Exercise aim:
In full and word for word, copy the listing; no pictures belong in the copy.

Information shown:
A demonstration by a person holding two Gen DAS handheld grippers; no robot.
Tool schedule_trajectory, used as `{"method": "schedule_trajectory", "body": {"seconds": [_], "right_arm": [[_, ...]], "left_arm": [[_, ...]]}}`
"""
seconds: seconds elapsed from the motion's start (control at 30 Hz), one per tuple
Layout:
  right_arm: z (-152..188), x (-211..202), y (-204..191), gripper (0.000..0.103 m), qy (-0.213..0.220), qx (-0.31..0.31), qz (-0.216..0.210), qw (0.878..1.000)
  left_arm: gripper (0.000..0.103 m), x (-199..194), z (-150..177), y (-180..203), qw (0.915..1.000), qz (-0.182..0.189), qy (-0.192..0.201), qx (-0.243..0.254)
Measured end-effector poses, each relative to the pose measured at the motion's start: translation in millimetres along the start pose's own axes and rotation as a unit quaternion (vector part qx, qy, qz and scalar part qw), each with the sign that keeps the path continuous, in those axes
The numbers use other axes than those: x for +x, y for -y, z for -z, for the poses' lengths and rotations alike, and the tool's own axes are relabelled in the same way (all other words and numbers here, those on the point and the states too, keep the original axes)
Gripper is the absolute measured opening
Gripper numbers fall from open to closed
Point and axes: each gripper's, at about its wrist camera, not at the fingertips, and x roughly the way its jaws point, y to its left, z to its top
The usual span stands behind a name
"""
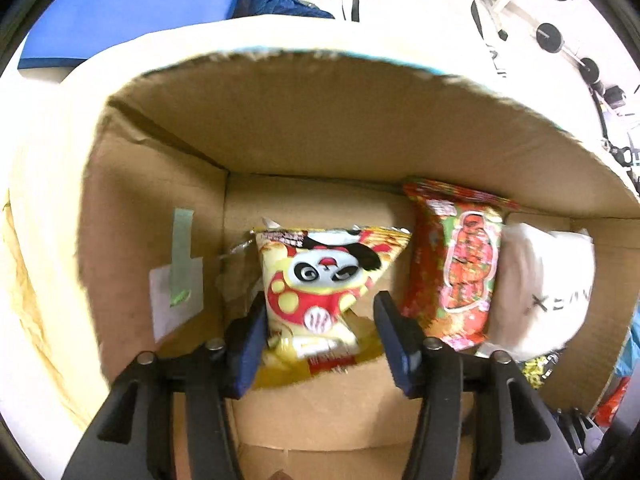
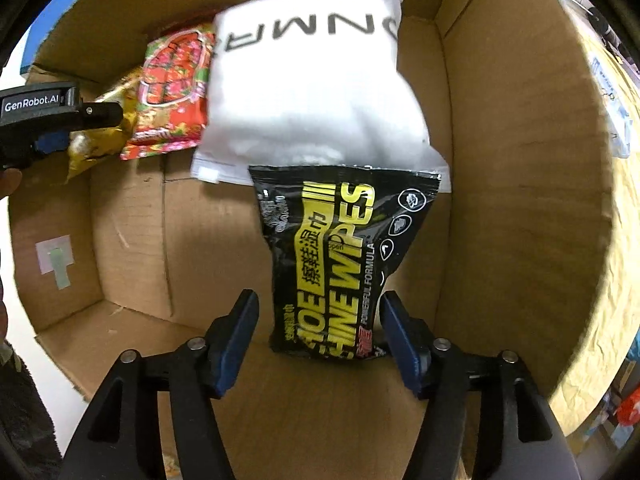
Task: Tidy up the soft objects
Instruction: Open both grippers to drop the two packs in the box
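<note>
Both grippers reach into an open cardboard box (image 1: pixel 304 128). My left gripper (image 1: pixel 320 324) is open around the lower end of a yellow panda snack bag (image 1: pixel 324 280) that lies on the box floor; one finger seems to touch its edge. Right of it lie a red floral packet (image 1: pixel 460 264) and a white zip bag (image 1: pixel 544 280). My right gripper (image 2: pixel 320 320) is open, its fingers either side of a black and yellow shoe wipes pack (image 2: pixel 336 256) that rests on the box floor (image 2: pixel 224 232) against the white bag (image 2: pixel 312 80). The left gripper (image 2: pixel 52 120) shows there at far left.
The box walls (image 2: pixel 520 160) stand close on all sides. A taped paper label (image 1: pixel 176 280) sticks to the left wall. Outside the box are a blue board (image 1: pixel 132 4), dark blue cloth (image 1: pixel 276 0) and dumbbells (image 1: pixel 552 36) at the far right.
</note>
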Motion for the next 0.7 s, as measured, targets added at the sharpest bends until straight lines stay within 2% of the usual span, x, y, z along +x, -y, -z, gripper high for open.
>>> {"method": "schedule_trajectory", "body": {"seconds": [0.17, 0.27, 0.33, 0.37, 0.4, 0.43, 0.47, 0.57, 0.63, 0.7], "right_arm": [[5.9, -22.4, 2.4, 0.069, 0.018, -0.004, -0.001, 1.0], [11.7, -40.7, 3.4, 0.078, 0.036, -0.008, 0.006, 0.999], [14.0, -51.7, 4.9, 0.08, 0.049, -0.011, 0.004, 0.999], [14.0, -58.2, 5.1, 0.08, 0.053, -0.011, 0.004, 0.999], [15.9, -62.9, 5.3, 0.083, 0.057, -0.013, 0.005, 0.998], [17.8, -69.2, 4.2, 0.088, 0.063, -0.015, 0.004, 0.998], [22.6, -75.2, 0.7, 0.091, 0.071, -0.016, 0.002, 0.997], [31.9, -91.0, 2.6, 0.098, 0.091, -0.021, 0.007, 0.996], [34.7, -101.1, 9.1, 0.103, 0.101, -0.021, 0.007, 0.995], [39.7, -107.3, 8.7, 0.103, 0.111, -0.018, 0.008, 0.994]], "left_arm": [[0.056, -22.4, 12.1, 0.9, 0.9998, 0.002, 0.02, 0.005], [0.057, -37.5, 23.9, 1.0, 0.9995, 0.009, 0.029, 0.004], [0.069, -53.7, 38.0, -5.5, 0.9992, 0.012, 0.039, 0.006], [0.082, -60.7, 50.8, -10.2, 0.9989, 0.015, 0.045, 0.007], [0.089, -64.7, 54.7, -8.7, 0.9986, 0.016, 0.049, 0.008], [0.091, -69.6, 59.7, -7.7, 0.9982, 0.017, 0.056, 0.01], [0.092, -78.9, 75.7, -5.7, 0.9978, 0.018, 0.063, 0.01], [0.1, -94.5, 96.1, -3.4, 0.9964, 0.023, 0.081, 0.012], [0.1, -100.4, 102.8, 5.2, 0.9954, 0.019, 0.093, 0.014], [0.1, -106.3, 111.2, 10.4, 0.9943, 0.015, 0.104, 0.014]]}}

Problem solution:
A demonstration by a person holding two Gen DAS handheld grippers; no robot.
Tool schedule_trajectory, used as `{"method": "schedule_trajectory", "body": {"seconds": [_], "right_arm": [[_, ...]], "left_arm": [[_, ...]]}}`
"""
seconds: seconds elapsed from the motion's start (control at 30 Hz), one per tuple
Layout:
  right_arm: z (-152..188), x (-211..202), y (-204..191), gripper (0.000..0.103 m), qy (-0.213..0.220), qx (-0.31..0.31), qz (-0.216..0.210), qw (0.878..1.000)
  left_arm: gripper (0.000..0.103 m), x (-199..194), z (-150..177), y (-180..203), qw (0.915..1.000), qz (-0.182..0.189), qy (-0.192..0.201), qx (-0.243..0.254)
Measured end-effector poses, each relative to the pose measured at the motion's start: translation in millimetres along the start pose's own axes and rotation as a unit quaternion (vector part qx, qy, qz and scalar part qw), each with the sign that keeps the path continuous, in those axes
The numbers use other axes than those: x for +x, y for -y, z for -z, for the poses' lengths and rotations alike, and the tool's own axes are relabelled in the same way (all other words and numbers here, those on the point and the states too, keep the original axes)
Gripper is the absolute measured opening
Gripper numbers fall from open to closed
Point and axes: each gripper's, at about its wrist camera, not at the fingertips, and x roughly the way its jaws point, y to its left, z to its top
The usual span stands behind a name
"""
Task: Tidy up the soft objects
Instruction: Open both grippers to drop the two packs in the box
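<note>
Both grippers reach into an open cardboard box (image 1: pixel 304 128). My left gripper (image 1: pixel 320 324) is open around the lower end of a yellow panda snack bag (image 1: pixel 324 280) that lies on the box floor; one finger seems to touch its edge. Right of it lie a red floral packet (image 1: pixel 460 264) and a white zip bag (image 1: pixel 544 280). My right gripper (image 2: pixel 320 320) is open, its fingers either side of a black and yellow shoe wipes pack (image 2: pixel 336 256) that rests on the box floor (image 2: pixel 224 232) against the white bag (image 2: pixel 312 80). The left gripper (image 2: pixel 52 120) shows there at far left.
The box walls (image 2: pixel 520 160) stand close on all sides. A taped paper label (image 1: pixel 176 280) sticks to the left wall. Outside the box are a blue board (image 1: pixel 132 4), dark blue cloth (image 1: pixel 276 0) and dumbbells (image 1: pixel 552 36) at the far right.
</note>
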Motion for the next 0.7 s, as measured, targets added at the sharpest bends until straight lines stay within 2% of the usual span, x, y, z along +x, -y, -z, gripper high for open.
>>> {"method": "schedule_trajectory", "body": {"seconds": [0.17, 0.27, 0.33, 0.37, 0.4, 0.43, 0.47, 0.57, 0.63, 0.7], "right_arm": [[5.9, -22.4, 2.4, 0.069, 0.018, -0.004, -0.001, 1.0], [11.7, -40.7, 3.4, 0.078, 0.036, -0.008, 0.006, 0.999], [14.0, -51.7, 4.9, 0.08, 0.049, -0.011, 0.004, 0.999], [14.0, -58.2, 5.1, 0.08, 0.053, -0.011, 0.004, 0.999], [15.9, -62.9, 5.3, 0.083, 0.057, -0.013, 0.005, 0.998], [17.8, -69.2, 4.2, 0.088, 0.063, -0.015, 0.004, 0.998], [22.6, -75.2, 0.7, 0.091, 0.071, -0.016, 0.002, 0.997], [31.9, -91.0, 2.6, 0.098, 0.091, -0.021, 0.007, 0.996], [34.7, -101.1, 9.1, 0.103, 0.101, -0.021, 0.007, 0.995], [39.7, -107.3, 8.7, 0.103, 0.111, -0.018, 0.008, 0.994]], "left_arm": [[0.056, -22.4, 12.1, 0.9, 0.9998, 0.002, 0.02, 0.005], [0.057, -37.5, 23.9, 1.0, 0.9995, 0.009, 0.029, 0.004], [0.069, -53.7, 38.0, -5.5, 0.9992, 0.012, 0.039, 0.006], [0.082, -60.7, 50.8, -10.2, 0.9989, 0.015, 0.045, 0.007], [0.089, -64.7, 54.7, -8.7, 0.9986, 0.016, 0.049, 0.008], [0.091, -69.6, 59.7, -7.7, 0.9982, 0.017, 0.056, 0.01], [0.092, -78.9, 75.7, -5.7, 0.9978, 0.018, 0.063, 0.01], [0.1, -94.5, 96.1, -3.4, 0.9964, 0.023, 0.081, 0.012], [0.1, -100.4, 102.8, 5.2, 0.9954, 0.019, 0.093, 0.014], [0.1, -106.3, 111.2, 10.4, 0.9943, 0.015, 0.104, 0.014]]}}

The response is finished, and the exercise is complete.